American Welding Society Forum
When checking our lift on stud gun, we have noticed when the trigger is pressed and lifts the stud, it does so in a way that is not straight back, it kind of goes towards the top when pulled back. I'm questioning this because we have been experiencing arc blow on 3/8" studs. Machine settings (525amps, and 0.33s) any information would be helpful.
Just for kicks turn the machine up to 620a @ 0.33s and see if that helps with your stud welds on 3/8" diameter studs. My welding procedure has the amperage range from 620 to 830 for a 3/8" stud. May not help with arc blow but you may get acceptable results at the stud base.
This is interesting. I was waiting for others to chime in but John and Scott didn't go where I was hoping.
I have never experienced "arc blow" on studs. I have shot and inspected literally thousands of studs and this is new to me.
To make sure we are actually talking about the same thing, can you please further describe said "arc blow"? And, if at all possible, a picture would really be helpful here.

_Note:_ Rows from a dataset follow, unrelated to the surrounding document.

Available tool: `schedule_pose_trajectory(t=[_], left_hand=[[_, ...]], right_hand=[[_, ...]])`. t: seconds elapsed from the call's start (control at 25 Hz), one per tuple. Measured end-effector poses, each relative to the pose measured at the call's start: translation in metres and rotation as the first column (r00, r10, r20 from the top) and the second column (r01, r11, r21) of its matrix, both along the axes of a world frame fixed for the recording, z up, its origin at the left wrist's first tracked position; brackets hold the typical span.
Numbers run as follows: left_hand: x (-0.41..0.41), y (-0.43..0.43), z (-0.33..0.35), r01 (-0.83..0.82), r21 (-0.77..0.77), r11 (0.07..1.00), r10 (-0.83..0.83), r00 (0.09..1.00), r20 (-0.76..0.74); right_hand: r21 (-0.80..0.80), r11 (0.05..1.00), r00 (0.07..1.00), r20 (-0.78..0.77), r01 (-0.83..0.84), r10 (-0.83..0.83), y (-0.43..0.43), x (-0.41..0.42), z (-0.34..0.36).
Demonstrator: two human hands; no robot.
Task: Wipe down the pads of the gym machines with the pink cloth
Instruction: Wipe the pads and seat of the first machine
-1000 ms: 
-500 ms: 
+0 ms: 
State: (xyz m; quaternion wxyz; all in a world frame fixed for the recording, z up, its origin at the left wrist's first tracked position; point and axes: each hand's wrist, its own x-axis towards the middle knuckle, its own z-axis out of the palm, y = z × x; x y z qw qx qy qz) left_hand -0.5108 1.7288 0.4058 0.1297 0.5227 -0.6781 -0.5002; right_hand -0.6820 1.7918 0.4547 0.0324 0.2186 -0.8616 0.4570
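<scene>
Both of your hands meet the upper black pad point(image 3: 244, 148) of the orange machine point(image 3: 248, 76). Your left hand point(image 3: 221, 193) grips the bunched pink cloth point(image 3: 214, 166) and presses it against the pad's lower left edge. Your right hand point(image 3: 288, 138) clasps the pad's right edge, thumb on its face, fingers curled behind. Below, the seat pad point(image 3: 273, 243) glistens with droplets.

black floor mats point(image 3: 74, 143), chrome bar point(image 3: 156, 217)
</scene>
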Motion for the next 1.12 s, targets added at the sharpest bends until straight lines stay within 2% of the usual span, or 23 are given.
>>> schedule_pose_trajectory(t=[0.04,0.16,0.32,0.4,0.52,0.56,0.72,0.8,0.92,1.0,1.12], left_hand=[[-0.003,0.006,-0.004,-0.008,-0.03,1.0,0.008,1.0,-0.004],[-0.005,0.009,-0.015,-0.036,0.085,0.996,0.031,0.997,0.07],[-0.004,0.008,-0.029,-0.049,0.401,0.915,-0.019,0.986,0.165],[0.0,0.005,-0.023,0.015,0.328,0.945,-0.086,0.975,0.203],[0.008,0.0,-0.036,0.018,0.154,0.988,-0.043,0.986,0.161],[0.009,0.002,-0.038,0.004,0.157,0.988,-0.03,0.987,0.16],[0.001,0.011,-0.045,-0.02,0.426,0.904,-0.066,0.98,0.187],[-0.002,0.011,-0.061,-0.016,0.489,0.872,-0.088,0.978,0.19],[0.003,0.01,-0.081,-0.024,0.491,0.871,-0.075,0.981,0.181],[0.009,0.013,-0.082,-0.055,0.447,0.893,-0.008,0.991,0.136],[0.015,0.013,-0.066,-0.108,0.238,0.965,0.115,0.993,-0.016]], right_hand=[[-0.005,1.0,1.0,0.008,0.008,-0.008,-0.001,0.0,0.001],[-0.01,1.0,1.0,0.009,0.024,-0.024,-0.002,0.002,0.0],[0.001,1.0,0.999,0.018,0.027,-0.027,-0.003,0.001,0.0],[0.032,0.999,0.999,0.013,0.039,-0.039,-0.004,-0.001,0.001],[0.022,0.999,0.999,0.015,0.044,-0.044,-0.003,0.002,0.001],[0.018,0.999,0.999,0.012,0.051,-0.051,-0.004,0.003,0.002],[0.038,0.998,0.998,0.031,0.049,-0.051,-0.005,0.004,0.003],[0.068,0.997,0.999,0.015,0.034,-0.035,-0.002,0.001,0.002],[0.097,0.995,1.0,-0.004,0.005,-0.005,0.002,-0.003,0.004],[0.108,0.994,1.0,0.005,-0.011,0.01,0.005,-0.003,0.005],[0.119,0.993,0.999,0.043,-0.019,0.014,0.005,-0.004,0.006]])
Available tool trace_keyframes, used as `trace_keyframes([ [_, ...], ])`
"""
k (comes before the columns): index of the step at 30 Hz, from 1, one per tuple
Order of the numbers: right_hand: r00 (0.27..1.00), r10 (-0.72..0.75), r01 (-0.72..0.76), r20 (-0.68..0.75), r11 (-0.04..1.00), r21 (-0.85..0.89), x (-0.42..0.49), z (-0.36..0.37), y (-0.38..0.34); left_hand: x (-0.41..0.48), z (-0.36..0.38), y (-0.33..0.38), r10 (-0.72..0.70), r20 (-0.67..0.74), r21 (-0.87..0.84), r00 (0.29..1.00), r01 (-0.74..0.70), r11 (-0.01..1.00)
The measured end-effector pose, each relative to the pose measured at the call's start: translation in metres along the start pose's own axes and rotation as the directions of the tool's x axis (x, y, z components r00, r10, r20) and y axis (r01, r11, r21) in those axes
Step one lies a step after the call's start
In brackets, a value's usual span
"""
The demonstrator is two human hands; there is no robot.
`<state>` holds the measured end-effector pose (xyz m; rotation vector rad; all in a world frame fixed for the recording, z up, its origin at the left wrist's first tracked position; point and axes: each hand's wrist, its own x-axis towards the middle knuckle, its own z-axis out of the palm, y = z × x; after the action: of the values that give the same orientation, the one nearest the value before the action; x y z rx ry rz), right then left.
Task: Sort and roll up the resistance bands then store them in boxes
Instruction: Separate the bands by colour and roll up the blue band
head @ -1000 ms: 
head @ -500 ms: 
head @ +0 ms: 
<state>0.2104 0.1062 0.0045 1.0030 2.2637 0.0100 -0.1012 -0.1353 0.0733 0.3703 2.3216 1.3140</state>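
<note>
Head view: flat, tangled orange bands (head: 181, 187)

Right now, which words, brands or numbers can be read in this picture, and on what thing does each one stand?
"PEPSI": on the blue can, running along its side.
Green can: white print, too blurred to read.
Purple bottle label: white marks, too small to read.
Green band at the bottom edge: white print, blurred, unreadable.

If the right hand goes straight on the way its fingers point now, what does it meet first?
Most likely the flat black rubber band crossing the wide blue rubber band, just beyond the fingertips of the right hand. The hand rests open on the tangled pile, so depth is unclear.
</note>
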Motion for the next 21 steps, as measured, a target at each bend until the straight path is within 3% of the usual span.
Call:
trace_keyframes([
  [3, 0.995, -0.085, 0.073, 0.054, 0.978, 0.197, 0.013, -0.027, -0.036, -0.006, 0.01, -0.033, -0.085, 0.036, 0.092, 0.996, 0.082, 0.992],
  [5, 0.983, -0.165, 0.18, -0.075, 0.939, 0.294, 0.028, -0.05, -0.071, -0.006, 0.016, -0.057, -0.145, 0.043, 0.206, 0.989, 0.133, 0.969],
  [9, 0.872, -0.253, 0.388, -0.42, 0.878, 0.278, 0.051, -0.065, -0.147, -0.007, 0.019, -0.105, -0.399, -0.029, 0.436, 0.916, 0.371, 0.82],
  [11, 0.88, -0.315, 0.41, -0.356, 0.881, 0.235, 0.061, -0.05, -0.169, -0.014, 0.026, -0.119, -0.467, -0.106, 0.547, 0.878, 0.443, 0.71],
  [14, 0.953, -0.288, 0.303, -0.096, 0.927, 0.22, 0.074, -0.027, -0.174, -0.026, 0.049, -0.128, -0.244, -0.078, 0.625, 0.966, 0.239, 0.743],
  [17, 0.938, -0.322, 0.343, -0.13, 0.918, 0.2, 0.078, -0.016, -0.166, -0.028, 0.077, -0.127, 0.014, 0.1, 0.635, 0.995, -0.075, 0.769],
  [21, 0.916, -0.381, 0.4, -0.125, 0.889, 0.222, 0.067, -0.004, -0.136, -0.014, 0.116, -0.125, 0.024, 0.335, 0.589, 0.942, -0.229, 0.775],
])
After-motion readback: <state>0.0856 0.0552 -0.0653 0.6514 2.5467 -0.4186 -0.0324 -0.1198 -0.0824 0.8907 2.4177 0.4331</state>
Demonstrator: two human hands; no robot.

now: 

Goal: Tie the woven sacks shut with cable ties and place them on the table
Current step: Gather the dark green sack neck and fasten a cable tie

The flash around a shot stud does not have to be a perfect ring with no 'defects'. If you are looking at some splatter and/or porosity in the flash you do not have a problem. Have you checked to make sure you still can bend test them without any failures?
Have a Great Day, Brent
I've shot and have seen tens of 1000's of studs shot and have not experienced arc blow either. I was also thinking that what he was seeing was the flash around the base wasn't perfect and maybe the machine needed a few more amps to get a 360 degree flash.
Brent, I wasn’t sure how arc blow applied to stud welding, so I just attached a link. If the post is referring to a lack of a 360 degree flash, I’ve always just adjusted the ferrule grip, because my experience is that the ferrule is simply not centered on the stud when the trigger is pulled, causing an uneven or unwelded section at the stud base.
Interesting. I have generally seen this when the studs were either tilted too much or there was extra mill scale on one edge that didn't allow for complete flash or at least uneven flash. Had never heard it referred to as arc blow though.
Their solutions make a bit of sense. It would depend upon the reduction in the flash if it was rejectable and thus require correction. Just because a flash is small does not reject the attachment. It must be non-existent or have undercut into the stud to make it rejectable. That or come off with a blow from a hammer.
John's remedy makes sense as well. If it happens too often, up the amps and see if it just wasn't melting off quite enough. Though his suggestion seemed a bit high to me.
Hard to tell since we have not actually seen the OP's pic of the situation.
Have a Great Day, Brent
I agree. A picture would be very helpful. Like John, I’ve shot thousands of studs over the years, but I’ve never heard of arc blow on a stud weld. Another thing I sometimes to to help make sure the weld goes all the way around the stud, is to increase the arc time, which, once the trigger is pulled, Gives the weld a little more time to complete the circle.
What is the minimum and maximum duration of radiography test for IBR joints after completion of welding as well as PWHT also ?
Never seen anyone test shear studs with RT.